Hope of RecoveryHope of Recovery
ACA Tuesday Zoombox
Jennifer M shares her ACA story of growing up in an abusive, alcoholic home, reaching emotional rock bottom, and learning to set boundaries and care for herself and her daughter. Her account highlights inner child work, ACA literature and a new relationship with a higher power as central to her ongoing healing.
12:35•8 Apr 2026
Hope of Recovery: Jennifer M on Family Chaos, Boundaries and Self‑Love
Episode Overview
- Growing up with an alcoholic, abusive father and an untreated adult child mother can create deep confusion about what is normal and what is harmful.
- Reaching an emotional rock bottom can be a turning point that leads someone to seek support in ACA and other 12-step programmes.
- Setting clear boundaries with family members, even elderly parents, is key to stepping out of the family disease and refusing subtle emotional abuse.
- Inner child and inner loving parent work, supported by ACA literature and workbooks, can help shift out of roles like scapegoat or lost child.
- Focusing on self-love, self-care and caring for one’s own children can become a guiding principle in recovery, supported by a chosen higher power.
“"My job is to love myself at this point.

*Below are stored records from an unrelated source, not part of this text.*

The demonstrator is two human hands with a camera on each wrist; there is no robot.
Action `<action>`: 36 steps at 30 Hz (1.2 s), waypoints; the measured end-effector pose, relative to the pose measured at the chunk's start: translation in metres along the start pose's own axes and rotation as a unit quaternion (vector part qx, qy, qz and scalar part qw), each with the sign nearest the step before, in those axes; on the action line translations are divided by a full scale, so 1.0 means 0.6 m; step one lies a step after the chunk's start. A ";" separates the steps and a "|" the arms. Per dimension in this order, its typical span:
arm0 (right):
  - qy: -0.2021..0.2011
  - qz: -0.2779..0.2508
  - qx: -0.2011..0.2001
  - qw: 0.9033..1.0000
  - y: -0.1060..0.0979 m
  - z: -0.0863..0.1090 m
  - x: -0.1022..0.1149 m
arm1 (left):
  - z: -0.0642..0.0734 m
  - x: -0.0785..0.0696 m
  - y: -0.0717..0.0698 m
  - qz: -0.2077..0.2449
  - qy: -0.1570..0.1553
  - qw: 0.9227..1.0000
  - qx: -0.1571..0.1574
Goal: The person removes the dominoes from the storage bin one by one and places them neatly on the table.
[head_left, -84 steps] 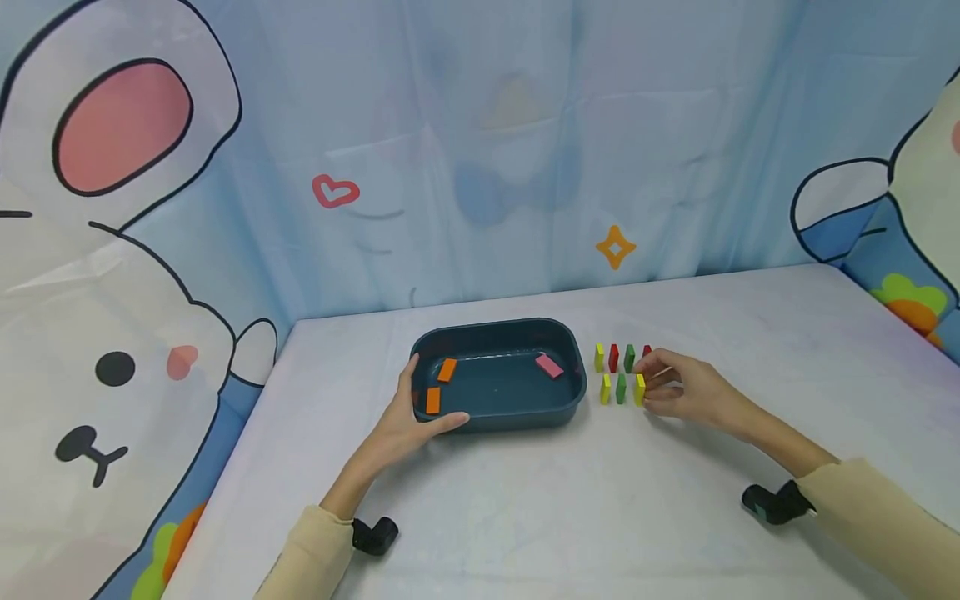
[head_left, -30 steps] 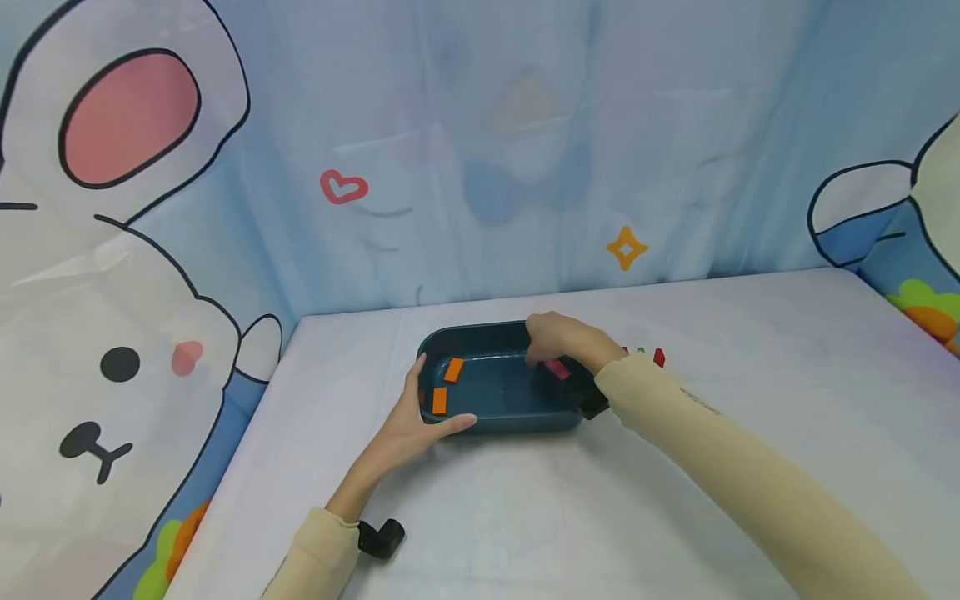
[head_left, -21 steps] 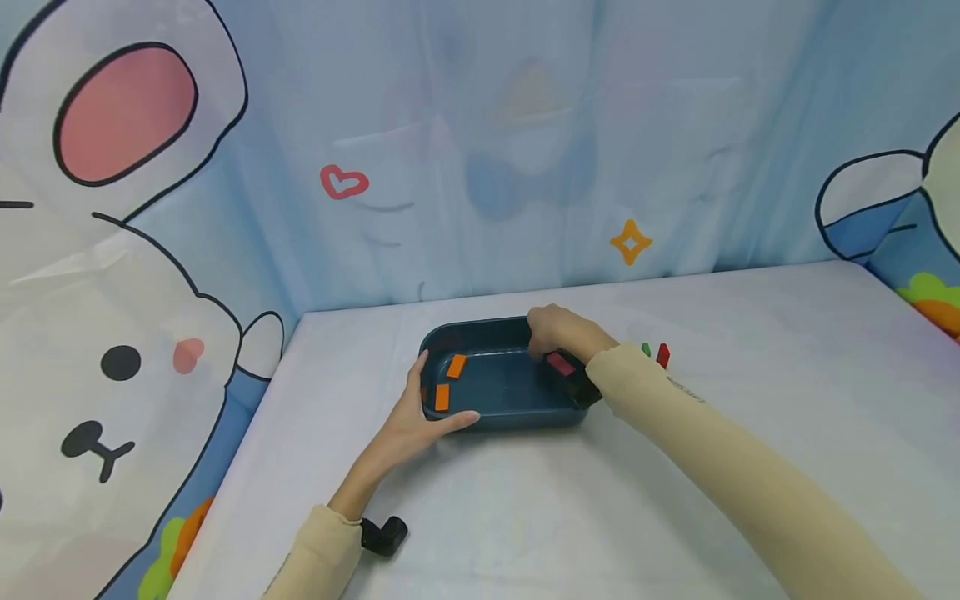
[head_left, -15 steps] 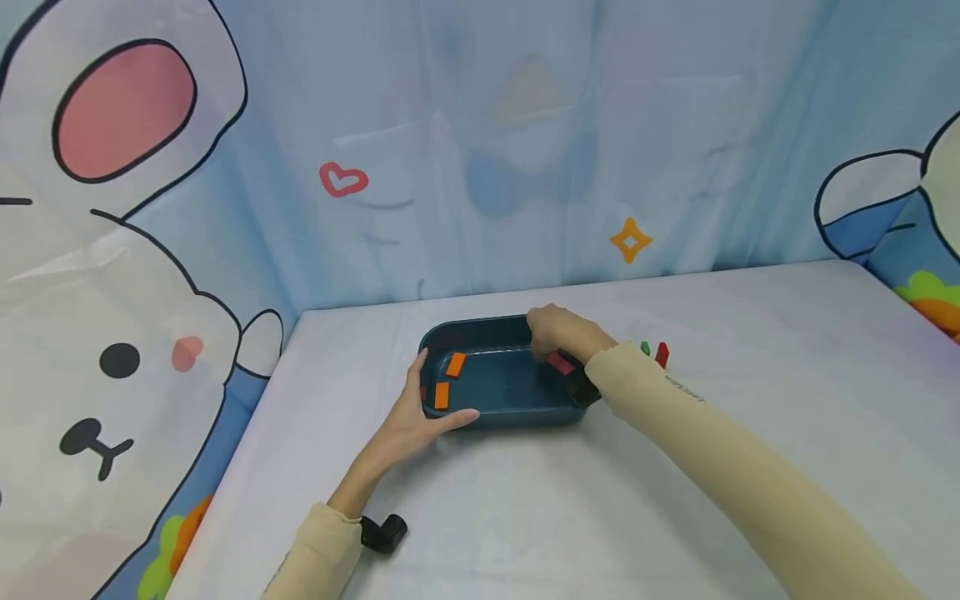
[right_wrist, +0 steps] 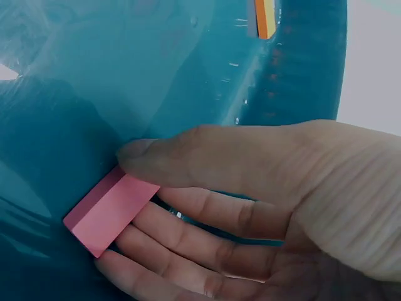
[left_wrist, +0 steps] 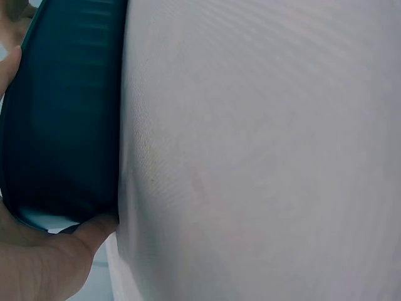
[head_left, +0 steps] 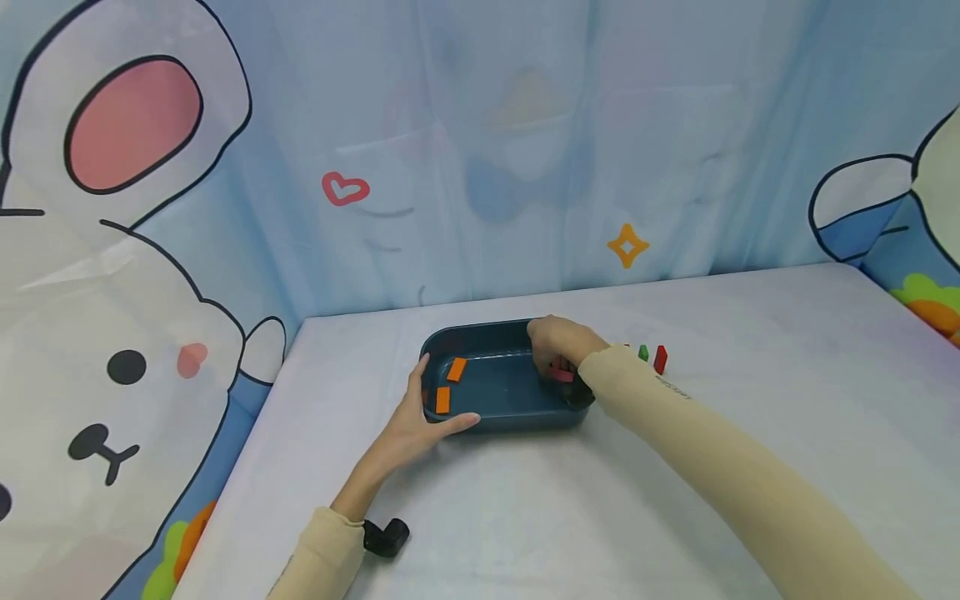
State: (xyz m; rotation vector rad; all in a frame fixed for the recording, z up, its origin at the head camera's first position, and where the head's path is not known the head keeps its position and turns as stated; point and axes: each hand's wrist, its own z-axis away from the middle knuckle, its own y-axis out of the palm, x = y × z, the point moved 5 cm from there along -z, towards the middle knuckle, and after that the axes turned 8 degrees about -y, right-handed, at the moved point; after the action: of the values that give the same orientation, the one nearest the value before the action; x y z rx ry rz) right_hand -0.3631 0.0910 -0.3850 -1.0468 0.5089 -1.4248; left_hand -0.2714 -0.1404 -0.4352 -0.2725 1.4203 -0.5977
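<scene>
A dark teal tray (head_left: 517,423) sits on the white cloth. My left hand (head_left: 407,431) holds its left end, thumb along the front wall and fingers at the left rim. My right hand (head_left: 558,340) reaches down inside the tray's right end. In the right wrist view its thumb and fingers pinch a pink domino (right_wrist: 111,216), the thumb tip over one corner and the fingertips along a side. Two orange dominoes lie flat at the tray's left end, one orange domino (head_left: 457,369) behind the other.
Just right of the tray stand a green domino (head_left: 643,353) and a red domino (head_left: 661,359), partly behind the right sleeve (head_left: 675,417), which hides others. A blue cartoon curtain (head_left: 450,167) hangs behind the table (head_left: 525,517).
My right hand has gone from a yellow domino right of the tray to inside the tray. The pink domino has turned slightly under it. My left hand keeps its hold on the tray.
</scene>
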 end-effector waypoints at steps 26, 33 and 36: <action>-0.016 0.024 0.011 1.000 0.002 -0.003 -0.004 | 0.000 -0.003 0.003 0.001 0.002 1.000 0.004; -0.095 -0.018 -0.022 0.995 -0.022 0.022 0.014 | 0.001 0.000 0.001 0.000 -0.003 1.000 0.004; -0.153 -0.059 -0.038 0.986 -0.042 0.050 0.022 | 0.002 0.001 -0.002 0.001 -0.005 1.000 0.001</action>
State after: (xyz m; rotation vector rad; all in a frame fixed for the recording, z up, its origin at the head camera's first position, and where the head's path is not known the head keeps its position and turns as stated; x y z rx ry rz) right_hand -0.3502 0.0915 -0.3455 -1.3489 0.2844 -1.3230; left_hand -0.2704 -0.1418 -0.4350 -0.2714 1.4106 -0.5961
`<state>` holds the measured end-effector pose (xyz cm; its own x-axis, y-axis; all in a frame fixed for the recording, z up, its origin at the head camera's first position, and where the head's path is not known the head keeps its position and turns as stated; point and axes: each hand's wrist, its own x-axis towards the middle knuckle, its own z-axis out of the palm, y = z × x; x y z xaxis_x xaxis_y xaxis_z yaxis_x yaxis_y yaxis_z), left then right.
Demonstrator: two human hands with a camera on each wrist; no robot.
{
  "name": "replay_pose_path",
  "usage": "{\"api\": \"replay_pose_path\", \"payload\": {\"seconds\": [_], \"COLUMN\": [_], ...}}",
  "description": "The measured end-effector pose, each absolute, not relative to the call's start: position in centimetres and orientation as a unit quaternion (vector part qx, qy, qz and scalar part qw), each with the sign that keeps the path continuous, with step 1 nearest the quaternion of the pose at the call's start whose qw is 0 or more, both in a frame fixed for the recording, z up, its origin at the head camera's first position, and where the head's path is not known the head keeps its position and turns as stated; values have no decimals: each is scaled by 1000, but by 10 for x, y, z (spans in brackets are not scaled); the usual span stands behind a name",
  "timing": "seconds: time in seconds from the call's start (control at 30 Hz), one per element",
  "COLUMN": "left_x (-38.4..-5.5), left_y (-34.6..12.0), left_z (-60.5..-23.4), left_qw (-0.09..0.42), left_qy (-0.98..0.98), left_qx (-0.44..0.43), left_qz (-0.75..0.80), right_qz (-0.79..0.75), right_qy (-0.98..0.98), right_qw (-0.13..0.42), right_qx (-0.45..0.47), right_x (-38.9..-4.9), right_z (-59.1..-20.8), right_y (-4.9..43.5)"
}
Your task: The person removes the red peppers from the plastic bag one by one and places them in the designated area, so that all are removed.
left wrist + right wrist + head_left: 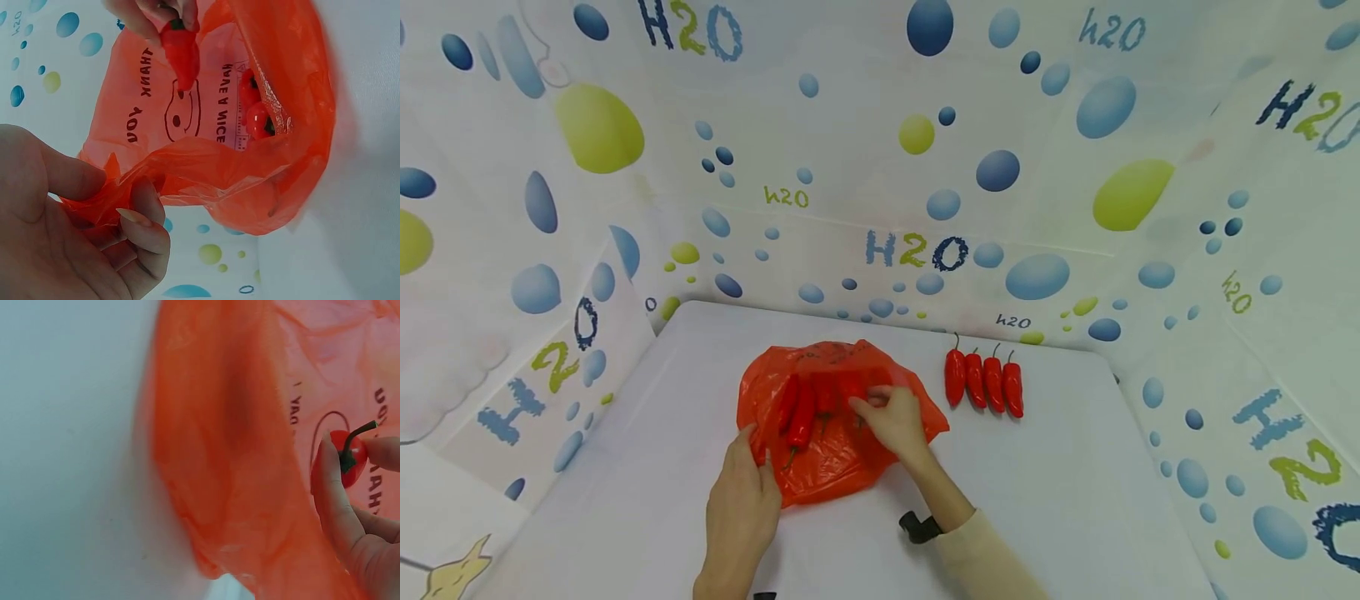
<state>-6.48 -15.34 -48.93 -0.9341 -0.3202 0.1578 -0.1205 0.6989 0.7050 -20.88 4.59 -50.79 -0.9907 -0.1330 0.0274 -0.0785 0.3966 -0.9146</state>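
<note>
An orange-red plastic bag [842, 479] lies on the white table with its mouth spread toward me. My left hand [741, 500] pinches the bag's rim between thumb and fingers at the left. At the right of the mouth, my right hand [897, 423] holds a red chili pepper [181, 53] by its stem end. In the left wrist view this pepper hangs tip down in front of the bag's printed inner side. Other red peppers [802, 414] lie inside the bag, stems toward me. The right wrist view shows the held pepper's green stem [359, 434] between thumb and fingers.
Several red peppers [974, 379] stand in a row on the table [1045, 492], right of the bag, stems pointing away. Walls [850, 150] printed with blue and green dots rise behind and at both sides.
</note>
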Motion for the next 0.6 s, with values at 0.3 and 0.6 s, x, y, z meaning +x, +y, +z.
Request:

My job is to take very good care of myself. My job is to take really good care of my daughter."”
How do people find strength in their journey to sobriety? In this raw share from ACA Tuesday Zoombox, Jennifer M talks about reaching an emotional rock bottom and slowly building a different life after growing up in a chaotic, alcoholic home. Jennifer describes her father as "the cliché alcoholic" in a house filled with domestic violence, neglect, and confusion.
As an only child, she absorbed the chaos, then carried it into adulthood through multiple addictions, troubled relationships and avoidance around things like money. By the time she came to Adult Children of Alcoholics (ACA), she was exhausted and desperate for change. The episode will resonate with anyone who’s ever doubted their own reality around a ‘nice’ but emotionally harmful parent.
Jennifer’s mother is kind on the surface – church-going, giving people lifts, doing favours – yet delivers constant "little jabs" and "daggers" that leave Jennifer feeling unsupported and blamed. Her boyfriend’s long Al-Anon history helped her question: is this really OK, or is something very wrong here?
You’ll hear how returning home after 30 years gave Jennifer a fresh view of her family’s untreated "family disease" and pushed her to draw firmer boundaries: there are things she "will not tolerate" anymore. She sums up her current focus simply: "My job is to love myself at this point. My job is to take very good care of myself.
My job is to take really good care of my daughter." For those in ACA or curious about it, there’s plenty about the yellow workbook, the Tender Loving Parent book, daily meditation, the Red Book, and inner child work. Jennifer talks about meeting someone who invited her to check in with her inner teenager, and how developing an "inner loving parent" helps her step out of old roles like scapegoat and lost child.
If you’ve ever wondered whether healing is possible after a lifetime of dysfunction, this honest story might give you the nudge – and the hope – you’ve been waiting for.